2021-08-07 14:44:38 | 防衛・安全保障
■赤城と加賀は元巡洋戦艦と戦艦
 世の中には少し調べればわかるものが機会に巡り合わない事で誤解され続けている俗説や珍説が多い様に思います。

 赤城や加賀、日本海軍は戦艦重視で時代遅れだった、という"珍説"に接しますと、この人は歴史をなにも知らないのか調べようとしないのだなあ、という少し残念な気分に陥ります。もしほんとうに日本海軍が戦艦至上主義であったならば、ワシントン海軍軍縮条約により建造を断念し、空母へ区分変更した戦艦加賀など条約失効後に戦艦に戻したでしょう。

 加賀、航空母艦として有名で中国大陸にハワイにインド洋に、そしてミッドウェーへと戦い続けた航空母艦はもともと加賀型戦艦として設計されていました。これは強力な戦艦で41センチ艦砲を10門搭載しており、日本初の41センチ砲搭載戦艦である長門型戦艦よりも一回り大型で世界最強と称して過言ではありません。建造中に空母へ改造したのですね。
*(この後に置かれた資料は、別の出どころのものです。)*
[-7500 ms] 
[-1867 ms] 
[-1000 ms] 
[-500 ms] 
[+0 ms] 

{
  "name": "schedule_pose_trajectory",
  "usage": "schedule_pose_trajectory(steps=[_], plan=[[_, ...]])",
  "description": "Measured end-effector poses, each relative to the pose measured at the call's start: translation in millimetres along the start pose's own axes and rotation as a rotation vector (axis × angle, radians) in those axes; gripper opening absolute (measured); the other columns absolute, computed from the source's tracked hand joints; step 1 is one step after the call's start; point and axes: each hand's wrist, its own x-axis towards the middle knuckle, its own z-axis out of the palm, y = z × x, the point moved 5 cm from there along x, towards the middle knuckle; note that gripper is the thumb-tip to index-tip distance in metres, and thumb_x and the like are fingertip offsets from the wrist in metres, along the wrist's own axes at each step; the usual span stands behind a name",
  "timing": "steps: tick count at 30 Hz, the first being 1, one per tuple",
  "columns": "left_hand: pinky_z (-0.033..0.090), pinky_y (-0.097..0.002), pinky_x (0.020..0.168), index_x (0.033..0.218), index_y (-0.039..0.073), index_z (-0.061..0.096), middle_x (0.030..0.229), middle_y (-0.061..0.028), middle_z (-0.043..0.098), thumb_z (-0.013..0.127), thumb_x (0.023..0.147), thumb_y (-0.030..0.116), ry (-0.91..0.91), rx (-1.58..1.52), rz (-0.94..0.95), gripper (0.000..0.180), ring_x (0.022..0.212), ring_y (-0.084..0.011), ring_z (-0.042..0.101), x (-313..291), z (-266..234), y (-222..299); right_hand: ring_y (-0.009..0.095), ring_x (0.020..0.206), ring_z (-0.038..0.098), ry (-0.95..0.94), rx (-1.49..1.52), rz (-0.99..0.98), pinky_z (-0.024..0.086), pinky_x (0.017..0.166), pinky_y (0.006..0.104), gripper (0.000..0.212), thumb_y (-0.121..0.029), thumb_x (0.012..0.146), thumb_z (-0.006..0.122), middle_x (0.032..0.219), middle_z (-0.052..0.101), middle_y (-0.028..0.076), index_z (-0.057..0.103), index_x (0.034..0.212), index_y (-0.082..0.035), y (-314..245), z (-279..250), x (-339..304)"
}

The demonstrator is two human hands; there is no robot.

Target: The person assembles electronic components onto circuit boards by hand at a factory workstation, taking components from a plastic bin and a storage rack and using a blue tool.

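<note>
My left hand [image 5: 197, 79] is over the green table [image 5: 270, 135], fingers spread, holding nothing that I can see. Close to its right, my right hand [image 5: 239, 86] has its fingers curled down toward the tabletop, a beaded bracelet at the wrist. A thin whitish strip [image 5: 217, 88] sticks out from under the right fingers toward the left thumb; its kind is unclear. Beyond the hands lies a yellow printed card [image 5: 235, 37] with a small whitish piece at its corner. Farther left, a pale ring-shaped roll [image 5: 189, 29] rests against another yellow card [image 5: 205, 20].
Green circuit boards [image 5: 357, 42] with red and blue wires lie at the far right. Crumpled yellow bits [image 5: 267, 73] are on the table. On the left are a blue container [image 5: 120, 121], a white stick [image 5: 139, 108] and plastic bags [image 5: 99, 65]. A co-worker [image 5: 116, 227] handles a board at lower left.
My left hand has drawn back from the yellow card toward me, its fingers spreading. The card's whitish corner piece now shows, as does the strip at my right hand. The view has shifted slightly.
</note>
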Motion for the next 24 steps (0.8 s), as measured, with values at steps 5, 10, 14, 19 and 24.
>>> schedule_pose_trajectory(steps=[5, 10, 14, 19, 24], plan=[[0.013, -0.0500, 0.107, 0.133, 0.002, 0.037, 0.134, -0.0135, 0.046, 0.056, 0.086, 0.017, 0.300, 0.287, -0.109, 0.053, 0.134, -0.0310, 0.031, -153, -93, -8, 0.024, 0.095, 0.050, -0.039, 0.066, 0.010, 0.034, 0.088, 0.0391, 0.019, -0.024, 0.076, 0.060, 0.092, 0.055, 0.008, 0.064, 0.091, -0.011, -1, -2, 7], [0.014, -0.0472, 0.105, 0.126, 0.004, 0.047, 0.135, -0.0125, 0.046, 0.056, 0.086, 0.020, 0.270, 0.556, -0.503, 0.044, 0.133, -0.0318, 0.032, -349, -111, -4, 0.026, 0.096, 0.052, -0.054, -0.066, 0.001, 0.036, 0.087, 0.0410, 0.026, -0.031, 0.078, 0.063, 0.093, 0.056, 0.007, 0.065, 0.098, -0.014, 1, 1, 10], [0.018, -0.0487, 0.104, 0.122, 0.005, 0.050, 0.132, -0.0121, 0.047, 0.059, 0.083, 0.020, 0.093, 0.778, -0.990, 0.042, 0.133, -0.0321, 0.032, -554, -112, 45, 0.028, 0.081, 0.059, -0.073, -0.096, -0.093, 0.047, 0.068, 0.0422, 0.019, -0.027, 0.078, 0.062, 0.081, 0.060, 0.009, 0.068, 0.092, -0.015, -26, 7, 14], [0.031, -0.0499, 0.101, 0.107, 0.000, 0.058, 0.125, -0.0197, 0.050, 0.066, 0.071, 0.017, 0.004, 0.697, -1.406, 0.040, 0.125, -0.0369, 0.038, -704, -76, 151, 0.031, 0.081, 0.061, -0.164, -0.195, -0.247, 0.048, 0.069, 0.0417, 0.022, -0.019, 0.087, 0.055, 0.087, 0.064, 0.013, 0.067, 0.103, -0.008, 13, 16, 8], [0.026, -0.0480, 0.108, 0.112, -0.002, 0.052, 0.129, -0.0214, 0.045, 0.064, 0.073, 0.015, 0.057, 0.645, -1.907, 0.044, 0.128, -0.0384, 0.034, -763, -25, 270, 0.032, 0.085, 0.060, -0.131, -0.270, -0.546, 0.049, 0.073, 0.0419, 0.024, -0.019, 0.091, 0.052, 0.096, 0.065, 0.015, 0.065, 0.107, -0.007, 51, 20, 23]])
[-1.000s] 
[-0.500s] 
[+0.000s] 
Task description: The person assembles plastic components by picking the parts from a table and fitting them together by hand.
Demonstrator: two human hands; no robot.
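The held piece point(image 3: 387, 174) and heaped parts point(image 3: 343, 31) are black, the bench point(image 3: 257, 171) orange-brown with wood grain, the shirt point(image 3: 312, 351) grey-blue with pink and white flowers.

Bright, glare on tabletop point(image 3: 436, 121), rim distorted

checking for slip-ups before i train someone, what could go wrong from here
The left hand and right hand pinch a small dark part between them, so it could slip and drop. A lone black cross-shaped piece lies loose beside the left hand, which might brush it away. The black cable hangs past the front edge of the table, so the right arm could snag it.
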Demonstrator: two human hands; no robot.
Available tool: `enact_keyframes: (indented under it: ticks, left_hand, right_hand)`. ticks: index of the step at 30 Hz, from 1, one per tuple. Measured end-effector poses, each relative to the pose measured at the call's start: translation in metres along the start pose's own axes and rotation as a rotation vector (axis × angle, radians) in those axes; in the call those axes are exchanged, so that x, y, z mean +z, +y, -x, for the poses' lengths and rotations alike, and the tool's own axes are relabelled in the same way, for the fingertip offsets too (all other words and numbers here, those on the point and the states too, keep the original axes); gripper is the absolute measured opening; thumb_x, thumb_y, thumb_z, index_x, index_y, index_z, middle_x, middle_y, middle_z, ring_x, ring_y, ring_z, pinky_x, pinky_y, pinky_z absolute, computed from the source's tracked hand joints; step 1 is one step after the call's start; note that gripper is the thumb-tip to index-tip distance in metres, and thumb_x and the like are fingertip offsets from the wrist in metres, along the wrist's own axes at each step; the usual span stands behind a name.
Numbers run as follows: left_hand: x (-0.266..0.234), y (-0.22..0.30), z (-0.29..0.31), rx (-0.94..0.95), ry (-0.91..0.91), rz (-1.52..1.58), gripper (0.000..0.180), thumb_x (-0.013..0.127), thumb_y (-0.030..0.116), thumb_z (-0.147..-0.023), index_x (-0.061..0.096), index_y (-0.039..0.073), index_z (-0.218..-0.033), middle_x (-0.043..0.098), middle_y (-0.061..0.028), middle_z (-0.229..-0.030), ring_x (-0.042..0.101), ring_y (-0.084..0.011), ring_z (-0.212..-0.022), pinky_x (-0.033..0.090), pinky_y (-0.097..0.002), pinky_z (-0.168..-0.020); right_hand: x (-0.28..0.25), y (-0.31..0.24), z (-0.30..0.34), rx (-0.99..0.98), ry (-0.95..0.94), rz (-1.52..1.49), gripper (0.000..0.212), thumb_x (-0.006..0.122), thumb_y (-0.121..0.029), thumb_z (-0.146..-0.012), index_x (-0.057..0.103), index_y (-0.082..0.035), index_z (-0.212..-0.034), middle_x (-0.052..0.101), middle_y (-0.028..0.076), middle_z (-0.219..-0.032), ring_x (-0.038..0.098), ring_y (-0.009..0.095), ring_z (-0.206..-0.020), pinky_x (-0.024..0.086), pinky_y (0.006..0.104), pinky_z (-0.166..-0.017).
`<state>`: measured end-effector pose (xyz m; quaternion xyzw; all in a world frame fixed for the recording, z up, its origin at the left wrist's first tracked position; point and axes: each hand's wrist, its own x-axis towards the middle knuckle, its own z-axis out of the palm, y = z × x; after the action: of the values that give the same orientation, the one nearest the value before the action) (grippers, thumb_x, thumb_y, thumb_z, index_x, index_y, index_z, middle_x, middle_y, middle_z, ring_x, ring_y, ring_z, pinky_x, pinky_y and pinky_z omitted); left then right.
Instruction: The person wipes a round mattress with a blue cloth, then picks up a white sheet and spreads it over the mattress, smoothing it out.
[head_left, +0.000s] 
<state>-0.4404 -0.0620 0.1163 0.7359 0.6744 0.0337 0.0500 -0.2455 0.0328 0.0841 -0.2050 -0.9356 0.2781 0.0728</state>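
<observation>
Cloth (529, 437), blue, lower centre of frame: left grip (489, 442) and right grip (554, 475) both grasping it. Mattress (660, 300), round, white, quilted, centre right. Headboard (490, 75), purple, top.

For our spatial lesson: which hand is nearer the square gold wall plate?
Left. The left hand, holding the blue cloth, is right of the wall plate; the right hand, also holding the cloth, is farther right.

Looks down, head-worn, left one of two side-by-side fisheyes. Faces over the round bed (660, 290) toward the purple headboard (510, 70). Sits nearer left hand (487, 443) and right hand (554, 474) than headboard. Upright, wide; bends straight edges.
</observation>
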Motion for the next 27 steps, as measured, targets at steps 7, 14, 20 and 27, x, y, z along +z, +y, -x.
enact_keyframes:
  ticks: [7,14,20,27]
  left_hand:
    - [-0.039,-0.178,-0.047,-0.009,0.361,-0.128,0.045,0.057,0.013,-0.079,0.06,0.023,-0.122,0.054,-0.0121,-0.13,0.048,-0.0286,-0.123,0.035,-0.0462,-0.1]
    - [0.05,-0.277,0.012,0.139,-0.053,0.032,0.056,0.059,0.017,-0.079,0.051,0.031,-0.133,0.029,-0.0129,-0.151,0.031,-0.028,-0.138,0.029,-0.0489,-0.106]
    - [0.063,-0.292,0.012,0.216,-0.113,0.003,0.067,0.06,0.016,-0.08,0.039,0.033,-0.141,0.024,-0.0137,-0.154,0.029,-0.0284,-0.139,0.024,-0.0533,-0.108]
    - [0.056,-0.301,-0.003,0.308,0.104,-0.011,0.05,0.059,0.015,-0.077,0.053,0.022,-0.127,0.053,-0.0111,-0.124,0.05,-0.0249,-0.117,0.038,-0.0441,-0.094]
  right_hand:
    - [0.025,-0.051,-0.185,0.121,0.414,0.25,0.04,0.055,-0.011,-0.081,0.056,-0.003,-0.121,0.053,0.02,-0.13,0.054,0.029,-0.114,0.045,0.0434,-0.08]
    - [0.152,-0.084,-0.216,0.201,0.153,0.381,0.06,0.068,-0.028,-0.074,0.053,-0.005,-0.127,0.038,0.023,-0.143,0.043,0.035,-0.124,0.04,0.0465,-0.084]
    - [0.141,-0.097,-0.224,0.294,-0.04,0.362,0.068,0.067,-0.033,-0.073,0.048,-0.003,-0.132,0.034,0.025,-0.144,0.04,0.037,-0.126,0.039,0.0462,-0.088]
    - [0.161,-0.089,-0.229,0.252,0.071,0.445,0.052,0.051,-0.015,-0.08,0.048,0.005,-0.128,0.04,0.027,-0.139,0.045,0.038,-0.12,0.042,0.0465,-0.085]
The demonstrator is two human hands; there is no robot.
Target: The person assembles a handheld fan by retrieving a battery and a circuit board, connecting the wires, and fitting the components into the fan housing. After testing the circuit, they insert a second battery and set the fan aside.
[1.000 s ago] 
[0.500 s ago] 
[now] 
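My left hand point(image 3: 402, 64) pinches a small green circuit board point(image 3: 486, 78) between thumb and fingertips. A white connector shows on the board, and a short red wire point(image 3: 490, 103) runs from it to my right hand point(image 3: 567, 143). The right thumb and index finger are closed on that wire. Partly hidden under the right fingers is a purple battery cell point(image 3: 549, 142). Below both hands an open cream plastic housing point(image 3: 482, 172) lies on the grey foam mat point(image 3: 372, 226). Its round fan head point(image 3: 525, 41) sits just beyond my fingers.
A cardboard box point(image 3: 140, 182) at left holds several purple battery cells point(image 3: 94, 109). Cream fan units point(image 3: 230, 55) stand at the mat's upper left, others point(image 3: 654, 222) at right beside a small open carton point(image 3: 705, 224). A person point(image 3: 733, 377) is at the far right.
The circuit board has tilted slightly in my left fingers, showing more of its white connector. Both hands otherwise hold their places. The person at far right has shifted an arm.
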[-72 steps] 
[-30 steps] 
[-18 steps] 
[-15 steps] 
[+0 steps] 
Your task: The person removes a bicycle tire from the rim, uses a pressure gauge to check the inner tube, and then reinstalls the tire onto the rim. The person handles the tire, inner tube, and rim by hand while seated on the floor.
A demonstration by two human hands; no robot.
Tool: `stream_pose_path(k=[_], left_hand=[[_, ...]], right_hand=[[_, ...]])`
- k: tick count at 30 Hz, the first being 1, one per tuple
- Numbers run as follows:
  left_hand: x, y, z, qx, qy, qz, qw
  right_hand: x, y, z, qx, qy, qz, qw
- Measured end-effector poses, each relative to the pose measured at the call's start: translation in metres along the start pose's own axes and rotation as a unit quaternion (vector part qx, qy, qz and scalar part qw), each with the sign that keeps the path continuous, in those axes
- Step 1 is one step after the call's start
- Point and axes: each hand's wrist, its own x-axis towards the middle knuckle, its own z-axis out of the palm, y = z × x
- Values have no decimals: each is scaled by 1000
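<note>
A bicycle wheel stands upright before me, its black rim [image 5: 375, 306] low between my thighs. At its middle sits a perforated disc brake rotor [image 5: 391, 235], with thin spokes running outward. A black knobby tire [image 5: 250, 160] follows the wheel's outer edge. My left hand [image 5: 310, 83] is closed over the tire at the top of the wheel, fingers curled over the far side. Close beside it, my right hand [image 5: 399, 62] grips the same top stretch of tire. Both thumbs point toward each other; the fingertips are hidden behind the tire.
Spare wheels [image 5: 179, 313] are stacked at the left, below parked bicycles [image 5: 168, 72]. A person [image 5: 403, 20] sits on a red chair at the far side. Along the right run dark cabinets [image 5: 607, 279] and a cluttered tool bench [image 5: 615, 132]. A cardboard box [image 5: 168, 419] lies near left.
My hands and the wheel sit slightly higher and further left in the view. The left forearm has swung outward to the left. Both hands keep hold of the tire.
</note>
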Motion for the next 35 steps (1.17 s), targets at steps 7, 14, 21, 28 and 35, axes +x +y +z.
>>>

 赤城、こちらも天城型巡洋戦艦として建造されていたものを、ワシントン海軍軍縮条約により主力戦艦建造を世界各国で同時に制限した際、航空母艦へ転用されました。満載排水量4万7600tの巡洋戦艦で速力は30ノット、41センチ艦砲10門を搭載する計画でした。加賀型戦艦2隻と天城型巡洋戦艦4隻、ここに長門型戦艦2隻で強力な艦隊を計画します。

 土佐、加賀型戦艦2番艦土佐は建造が進んでいたのですが、ワシントン海軍軍縮条約の削減対象となり、建造を中断し標的艦として外洋で撃沈されています。もっともワシントン海軍軍縮条約では日本は現役戦艦の縮小を最小限とする条約交渉の成果もあり、イギリスやアメリカが大量の14インチ砲搭載艦を戦わず廃棄させたという成果は、ありましたが。

 天城、もともと航空母艦へ改造されるのは赤城ではなく天城でしたが、横須賀にて建造中、1923年の関東大震災に被災し建造中の船渠で横転、竜骨が折れ大破したため、急遽建造中止を決定し、廃艦となる予定であった赤城を航空母艦としています。上部構造物はかなり設計変更していますが、赤城、加賀、ともに船体設計で戦艦の系譜にあることは事実だ。

 日本海軍が戦艦を重視している、航空を軽視している、この"珍説"が事実であるならば、ワシントン海軍軍縮条約が失効した後に赤城と加賀を戦艦に再改装する選択肢もあったはずでした、なにしろこの建造で長門型戦艦よりも強力な戦艦が2隻揃うのですから、大和型戦艦2隻と加えて41センチ砲と46センチ砲搭載艦が6隻揃い、アメリカに対抗できる。

 アメリカ海軍はワシントン海軍軍縮条約失効とともにノースカロライナ級戦艦2隻とサウスダコダ級戦艦4隻を建造、これは16インチ砲搭載艦ですが、条約前の戦艦よりも進歩したエンジン技術を用いており、巡洋戦艦なみの速力を持ち戦艦としての防御力を有するもので、日本では長門型戦艦で艦砲で拮抗しても速力が劣り、対抗には限界がありました。

 しかし日本海軍は、航空母艦として赤城と加賀を維持しているのですね。実際のところ、航空機による攻撃は急降下爆撃でも新戦艦を破壊することは簡単では無い、50番という長門型戦艦の砲弾を転用した爆弾を高高度から水平爆撃で命中させ、砲塔付近から貫通できれば弾薬庫を破壊し撃沈できるが相手が航行中は難しい、航空魚雷を数十発充てる必要が。

 日本は真珠湾攻撃でアメリカの戦艦を撃沈しましたが、幾度か機会はあるも作戦行動中のアメリカ戦艦を航空攻撃で沈める事は遂にできませんでした。航空魚雷も駆逐艦の酸素魚雷に比べると威力が限られています。しかし、赤城と加賀を戦艦に再改装せず、空母として活用した一点だけでも日本は戦艦重視と、"珍説"の的外れが端的に説明できるでしょう。